The stockings were my only gift to Ellie, and I remembered how surprised she’d been when I’d handed her the small box with its purple ribbon, and how she’d put them on immediately and in a matter of minutes picked them apart, exposing both her knees.
And the crazy thing is, out of everything Sarah told me, Ellie dying in something as outrageous as those stockings made the most sense. I don’t know why, but it did.

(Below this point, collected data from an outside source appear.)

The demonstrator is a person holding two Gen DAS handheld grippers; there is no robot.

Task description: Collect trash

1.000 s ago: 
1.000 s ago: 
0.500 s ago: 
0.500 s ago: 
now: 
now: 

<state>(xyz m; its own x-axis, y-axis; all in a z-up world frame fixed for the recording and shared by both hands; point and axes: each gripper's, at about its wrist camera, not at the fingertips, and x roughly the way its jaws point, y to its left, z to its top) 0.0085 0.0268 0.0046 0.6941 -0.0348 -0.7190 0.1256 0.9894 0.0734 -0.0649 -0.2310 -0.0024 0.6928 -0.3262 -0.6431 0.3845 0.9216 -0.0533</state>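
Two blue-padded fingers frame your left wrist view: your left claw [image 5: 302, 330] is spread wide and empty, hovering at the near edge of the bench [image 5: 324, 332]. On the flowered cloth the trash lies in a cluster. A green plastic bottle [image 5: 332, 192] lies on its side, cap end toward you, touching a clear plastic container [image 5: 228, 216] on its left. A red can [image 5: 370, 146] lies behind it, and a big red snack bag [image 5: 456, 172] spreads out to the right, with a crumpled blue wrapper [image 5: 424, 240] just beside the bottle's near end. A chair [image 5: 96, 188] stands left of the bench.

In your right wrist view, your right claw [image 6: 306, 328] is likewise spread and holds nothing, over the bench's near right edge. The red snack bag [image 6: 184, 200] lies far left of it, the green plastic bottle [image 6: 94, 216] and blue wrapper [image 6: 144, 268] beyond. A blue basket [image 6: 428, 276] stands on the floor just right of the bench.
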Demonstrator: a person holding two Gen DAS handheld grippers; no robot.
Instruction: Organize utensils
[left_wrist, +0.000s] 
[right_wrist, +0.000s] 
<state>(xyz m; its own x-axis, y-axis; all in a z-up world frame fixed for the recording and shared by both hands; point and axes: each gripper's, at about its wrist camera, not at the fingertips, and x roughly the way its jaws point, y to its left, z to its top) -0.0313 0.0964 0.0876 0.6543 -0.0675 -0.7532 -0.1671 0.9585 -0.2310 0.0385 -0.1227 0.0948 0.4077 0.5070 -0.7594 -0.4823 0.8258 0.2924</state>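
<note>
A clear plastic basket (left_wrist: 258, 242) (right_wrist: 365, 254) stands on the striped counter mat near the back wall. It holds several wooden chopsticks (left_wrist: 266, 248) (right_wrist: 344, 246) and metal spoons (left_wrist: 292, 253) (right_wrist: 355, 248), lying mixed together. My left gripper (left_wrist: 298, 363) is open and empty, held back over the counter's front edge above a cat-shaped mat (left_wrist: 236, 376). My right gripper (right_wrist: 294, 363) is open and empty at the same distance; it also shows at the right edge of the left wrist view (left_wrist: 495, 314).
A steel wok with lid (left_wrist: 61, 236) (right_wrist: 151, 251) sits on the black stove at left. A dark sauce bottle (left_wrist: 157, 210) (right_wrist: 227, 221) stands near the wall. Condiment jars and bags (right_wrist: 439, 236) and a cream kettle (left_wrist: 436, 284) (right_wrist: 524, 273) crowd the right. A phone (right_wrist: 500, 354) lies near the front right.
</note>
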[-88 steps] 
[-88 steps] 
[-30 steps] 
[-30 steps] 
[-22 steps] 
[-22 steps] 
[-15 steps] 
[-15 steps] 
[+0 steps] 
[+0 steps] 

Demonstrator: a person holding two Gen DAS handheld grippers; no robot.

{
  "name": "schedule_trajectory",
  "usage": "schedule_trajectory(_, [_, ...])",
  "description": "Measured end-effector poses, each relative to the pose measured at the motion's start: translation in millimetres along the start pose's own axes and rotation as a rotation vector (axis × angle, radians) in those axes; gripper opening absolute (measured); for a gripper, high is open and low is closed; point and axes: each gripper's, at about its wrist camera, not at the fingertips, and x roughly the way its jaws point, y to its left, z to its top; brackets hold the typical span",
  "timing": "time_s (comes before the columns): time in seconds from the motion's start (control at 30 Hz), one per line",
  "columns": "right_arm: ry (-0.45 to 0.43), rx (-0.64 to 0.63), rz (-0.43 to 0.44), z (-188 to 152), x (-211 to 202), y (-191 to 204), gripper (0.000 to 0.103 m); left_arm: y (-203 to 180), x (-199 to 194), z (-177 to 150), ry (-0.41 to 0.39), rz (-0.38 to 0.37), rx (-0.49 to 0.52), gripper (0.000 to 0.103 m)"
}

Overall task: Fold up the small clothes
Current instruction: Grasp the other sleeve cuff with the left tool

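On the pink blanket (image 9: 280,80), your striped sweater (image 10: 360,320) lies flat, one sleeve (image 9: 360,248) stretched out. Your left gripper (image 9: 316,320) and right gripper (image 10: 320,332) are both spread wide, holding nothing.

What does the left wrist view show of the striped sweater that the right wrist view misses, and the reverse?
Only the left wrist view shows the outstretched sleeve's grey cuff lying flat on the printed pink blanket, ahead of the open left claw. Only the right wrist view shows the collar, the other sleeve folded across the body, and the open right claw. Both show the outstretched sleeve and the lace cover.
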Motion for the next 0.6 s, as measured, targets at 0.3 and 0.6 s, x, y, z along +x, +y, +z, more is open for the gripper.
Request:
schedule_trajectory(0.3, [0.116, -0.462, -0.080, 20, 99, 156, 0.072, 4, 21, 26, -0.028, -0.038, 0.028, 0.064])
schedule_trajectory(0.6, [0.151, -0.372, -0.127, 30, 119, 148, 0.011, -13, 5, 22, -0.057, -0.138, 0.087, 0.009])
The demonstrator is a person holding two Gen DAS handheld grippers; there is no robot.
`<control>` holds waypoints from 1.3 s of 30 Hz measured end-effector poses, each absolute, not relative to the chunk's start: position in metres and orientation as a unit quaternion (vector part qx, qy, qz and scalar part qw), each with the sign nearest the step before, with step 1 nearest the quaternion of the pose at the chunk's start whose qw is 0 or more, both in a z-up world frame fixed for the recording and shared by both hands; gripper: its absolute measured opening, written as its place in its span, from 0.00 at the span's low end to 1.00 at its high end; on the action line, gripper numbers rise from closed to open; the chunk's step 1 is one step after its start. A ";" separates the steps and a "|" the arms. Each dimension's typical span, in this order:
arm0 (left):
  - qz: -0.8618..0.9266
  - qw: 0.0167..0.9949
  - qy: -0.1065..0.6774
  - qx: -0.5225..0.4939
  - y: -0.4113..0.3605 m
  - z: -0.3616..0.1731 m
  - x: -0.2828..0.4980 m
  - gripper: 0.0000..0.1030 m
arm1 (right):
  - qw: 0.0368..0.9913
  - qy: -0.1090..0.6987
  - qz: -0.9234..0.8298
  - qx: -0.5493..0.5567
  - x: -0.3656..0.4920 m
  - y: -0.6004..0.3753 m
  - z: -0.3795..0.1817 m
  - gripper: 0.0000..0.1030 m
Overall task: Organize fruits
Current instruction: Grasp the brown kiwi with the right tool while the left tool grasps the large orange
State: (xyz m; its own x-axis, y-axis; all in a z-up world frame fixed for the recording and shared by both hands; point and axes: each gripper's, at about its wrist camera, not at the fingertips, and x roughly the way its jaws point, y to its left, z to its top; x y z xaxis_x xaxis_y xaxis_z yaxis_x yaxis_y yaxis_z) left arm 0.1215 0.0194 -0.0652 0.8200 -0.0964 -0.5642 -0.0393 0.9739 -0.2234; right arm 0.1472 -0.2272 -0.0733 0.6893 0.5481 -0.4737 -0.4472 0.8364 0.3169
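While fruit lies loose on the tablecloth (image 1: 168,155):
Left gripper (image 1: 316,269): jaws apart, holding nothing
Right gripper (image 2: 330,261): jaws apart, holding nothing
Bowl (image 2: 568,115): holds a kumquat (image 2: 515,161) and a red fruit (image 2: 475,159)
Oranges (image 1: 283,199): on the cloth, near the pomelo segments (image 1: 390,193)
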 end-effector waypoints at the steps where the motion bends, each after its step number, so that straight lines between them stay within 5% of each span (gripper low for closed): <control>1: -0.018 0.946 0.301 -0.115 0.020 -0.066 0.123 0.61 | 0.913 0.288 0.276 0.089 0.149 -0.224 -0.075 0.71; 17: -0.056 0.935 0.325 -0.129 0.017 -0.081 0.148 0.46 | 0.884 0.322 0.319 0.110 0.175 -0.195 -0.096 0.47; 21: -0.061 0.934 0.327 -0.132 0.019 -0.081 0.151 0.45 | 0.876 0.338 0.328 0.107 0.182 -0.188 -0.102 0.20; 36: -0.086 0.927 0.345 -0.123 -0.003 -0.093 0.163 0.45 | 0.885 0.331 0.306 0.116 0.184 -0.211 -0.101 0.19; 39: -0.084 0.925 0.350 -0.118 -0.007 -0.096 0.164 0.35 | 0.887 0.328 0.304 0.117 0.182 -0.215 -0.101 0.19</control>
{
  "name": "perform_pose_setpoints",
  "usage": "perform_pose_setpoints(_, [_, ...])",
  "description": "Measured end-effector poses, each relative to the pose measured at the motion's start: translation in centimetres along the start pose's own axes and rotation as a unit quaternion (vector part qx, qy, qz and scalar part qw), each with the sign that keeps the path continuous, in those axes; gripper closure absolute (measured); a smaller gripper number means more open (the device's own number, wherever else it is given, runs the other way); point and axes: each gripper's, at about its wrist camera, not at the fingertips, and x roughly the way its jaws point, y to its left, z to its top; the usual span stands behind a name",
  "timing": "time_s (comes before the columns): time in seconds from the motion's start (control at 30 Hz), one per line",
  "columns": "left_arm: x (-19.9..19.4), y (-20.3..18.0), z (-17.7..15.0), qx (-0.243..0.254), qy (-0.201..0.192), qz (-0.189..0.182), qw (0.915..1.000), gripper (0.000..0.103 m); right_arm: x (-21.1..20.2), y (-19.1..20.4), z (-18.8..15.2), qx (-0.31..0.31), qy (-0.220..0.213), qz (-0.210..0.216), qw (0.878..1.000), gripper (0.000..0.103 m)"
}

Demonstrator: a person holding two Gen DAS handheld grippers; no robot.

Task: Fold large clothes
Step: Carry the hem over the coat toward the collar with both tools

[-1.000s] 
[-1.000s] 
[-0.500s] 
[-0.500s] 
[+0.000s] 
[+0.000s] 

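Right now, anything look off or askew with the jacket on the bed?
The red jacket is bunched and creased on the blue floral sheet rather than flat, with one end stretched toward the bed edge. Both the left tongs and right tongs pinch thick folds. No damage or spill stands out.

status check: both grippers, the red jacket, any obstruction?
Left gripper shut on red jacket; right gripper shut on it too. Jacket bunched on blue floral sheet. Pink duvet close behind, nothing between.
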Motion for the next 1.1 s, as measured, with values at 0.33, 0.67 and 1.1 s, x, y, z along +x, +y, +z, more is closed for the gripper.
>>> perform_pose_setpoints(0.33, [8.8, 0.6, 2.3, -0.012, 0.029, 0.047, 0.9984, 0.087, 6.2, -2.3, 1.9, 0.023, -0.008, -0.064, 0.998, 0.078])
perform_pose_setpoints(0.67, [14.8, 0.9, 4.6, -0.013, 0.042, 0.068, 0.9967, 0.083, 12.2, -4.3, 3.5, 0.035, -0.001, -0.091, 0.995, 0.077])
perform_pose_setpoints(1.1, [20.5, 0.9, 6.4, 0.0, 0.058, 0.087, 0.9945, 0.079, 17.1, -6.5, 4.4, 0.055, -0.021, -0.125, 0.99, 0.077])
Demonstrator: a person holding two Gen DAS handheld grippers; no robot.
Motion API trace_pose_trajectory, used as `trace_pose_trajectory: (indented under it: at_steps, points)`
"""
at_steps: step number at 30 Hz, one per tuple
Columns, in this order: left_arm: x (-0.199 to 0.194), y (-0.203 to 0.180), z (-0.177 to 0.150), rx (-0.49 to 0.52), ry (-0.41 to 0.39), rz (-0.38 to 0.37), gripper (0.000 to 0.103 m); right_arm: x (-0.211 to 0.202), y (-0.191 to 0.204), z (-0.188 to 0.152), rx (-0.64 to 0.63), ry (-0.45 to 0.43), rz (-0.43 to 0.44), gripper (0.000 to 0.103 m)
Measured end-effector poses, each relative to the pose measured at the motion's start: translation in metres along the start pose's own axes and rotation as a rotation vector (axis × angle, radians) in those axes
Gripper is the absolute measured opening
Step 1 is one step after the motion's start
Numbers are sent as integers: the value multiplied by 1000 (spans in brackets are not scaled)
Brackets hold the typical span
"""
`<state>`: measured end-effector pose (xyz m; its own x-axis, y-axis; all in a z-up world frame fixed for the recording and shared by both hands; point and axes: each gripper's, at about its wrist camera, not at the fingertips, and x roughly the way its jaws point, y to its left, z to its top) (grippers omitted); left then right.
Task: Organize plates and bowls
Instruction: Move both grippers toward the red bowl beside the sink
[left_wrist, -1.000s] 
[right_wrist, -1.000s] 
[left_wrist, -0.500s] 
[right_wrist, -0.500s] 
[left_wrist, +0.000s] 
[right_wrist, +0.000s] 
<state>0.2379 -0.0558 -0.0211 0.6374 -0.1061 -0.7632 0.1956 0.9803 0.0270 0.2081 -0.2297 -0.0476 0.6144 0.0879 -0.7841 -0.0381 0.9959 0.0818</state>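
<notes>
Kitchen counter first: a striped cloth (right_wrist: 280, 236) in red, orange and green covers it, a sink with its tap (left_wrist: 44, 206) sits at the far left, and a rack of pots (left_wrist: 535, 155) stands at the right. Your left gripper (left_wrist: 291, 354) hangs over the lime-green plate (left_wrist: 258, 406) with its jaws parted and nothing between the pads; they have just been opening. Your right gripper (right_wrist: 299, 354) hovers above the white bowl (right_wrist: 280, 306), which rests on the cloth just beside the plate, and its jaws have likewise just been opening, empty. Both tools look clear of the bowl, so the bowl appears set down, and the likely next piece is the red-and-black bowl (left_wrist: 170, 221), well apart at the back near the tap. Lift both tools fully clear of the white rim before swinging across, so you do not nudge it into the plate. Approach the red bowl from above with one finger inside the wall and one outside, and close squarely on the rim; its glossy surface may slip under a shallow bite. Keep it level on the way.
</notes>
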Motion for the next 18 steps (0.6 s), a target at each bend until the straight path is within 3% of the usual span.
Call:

“Do you think,” Sarah said, looking out the window toward Ellie’s house, “that she did it . . .” She stalled, but I knew that she wanted to ask the questions I had been asking since Ellie died. Did she have a plan to end it that night? Or was it just a hasty decision made in a moment of extreme sadness and pain? Or
maybe it was as my mom had said that morning—an accident?
I stared out the window too, thinking about all the times I had seen Ellie walking in and out of her house. It was hard to believe I’d never see her again. That she’d never tell me if she ever really loved me. “I guess we’ll never know,” I finally said.
I continue to think about Ellie now, as I walk these long blocks from school. And I find myself somewhere I never intended—at Falling Creek, standing in front of the tree that bears her name. I drop my bag and kneel at its base, running my fingers over the plaque’s deeply cut letters. I lay my head against the bark, pressing my cheek to its fractured skin. I tell myself that somewhere above, Ellie watches. I tell myself she is no longer alone.
An hour later, snow begins to fall, coating the tree’s stark branches, resting in clumps along the joints. My face is cold, but I’m not worn down by the chill. I am something else entirely.